La liberté précède le pouvoir d’achat. La dignité précède la redistribution.


Le philosophe face à l’idéologie

Nous vivons une époque saturée de discours.

Plateaux télévisés, réseaux sociaux, tribunes, indignations programmées.

Tout le monde parle. Peu pensent.

Le philosophe ne cherche pas l’approbation. Il cherche la cohérence.

Quand l’idéologie transforme les faits pour qu’ils rentrent dans son cadre théorique, il y a nécessité d’une parole extérieure. Une parole qui accepte d’être impopulaire.

Dans la Grèce antique, le philosophe risquait l’exil. Aujourd’hui, il risque le bannissement numérique.

La sanction change. Le mécanisme demeure.


Philosophie active : une exigence démocratique

La démocratie ne se nourrit pas seulement de votes.
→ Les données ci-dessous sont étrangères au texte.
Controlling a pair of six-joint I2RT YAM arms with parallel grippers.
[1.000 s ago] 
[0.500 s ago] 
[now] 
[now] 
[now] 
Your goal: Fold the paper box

Elle se nourrit de vérité.

Une vérité imparfaite, discutable, mais assumée.

Lorsque la philosophie renonce à intervenir dans le débat public, elle laisse le terrain aux slogans. Et lorsque les slogans gouvernent, la complexité disparaît.

Une philosophie active ne signifie pas une philosophie partisane. Elle signifie une pensée incarnée.

Une pensée capable de dire : ici, il y a confusion ; ici, il y a inversion morale ; ici, il y a aveuglement.

Le philosophe n’est pas un procureur. Il est un veilleur.


Le courage du désaccord

Il est plus confortable de se taire. Il est plus rentable de flatter.

Mais une société qui ne supporte plus le désaccord se condamne à l’uniformité intellectuelle.

Lorsque Raphaël Enthoven critique La France Insoumise, il ne vise pas seulement un parti.

Il vise une logique : celle qui subordonne l’universel à la stratégie électorale.

La philosophie, au contraire, s’attache à l’universel. Elle refuse que la cause des femmes iraniennes devienne un outil de communication.

Le dernier rempart ?

Dire que le philosophe est le « dernier rempart » peut sembler excessif.

Mais regardons autour de nous :

Les médias accélèrent. Les partis calculent. Les réseaux simplifient. Les opinions se radicalisent.

Qui prend encore le temps d’interroger les présupposés ?

Le philosophe, s’il accepte ce rôle, devient une sorte de garde-fou éthique. Il ne décide pas. Il éclaire.

Il ne gouverne pas. Il questionne.


Une exigence pour nous tous

Ne nous trompons pas : la philosophie n’appartient pas qu’aux philosophes.

Elle est une attitude.

Dans nos débats locaux à Chêne-Bourg comme dans les convulsions géopolitiques du Moyen-Orient, la même exigence s’impose :nommer justement les choses.

Ne pas réduire la liberté à l’économie. Ne pas confondre tolérance et complaisance.

Ne pas travestir la réalité pour qu’elle épouse nos préférences.

La philosophie active est indispensable parce qu’elle refuse le confort de l’approximation.

Le philosophe d’aujourd’hui n’est pas un ornement culturel.

Il est un test.

Un test de notre capacité collective à supporter le vrai, même lorsqu’il dérange.

Si la démocratie doit survivre aux passions identitaires et aux simplifications idéologiques, elle aura besoin de ces voix qui rappellent que la liberté n’est pas un slogan, mais une exigence.

Et peut-être que le dernier rempart n’est pas le philosophe seul.

Peut-être est-ce, en chacun de nous, cette petite part de lucidité qui refuse de mentir à elle-même.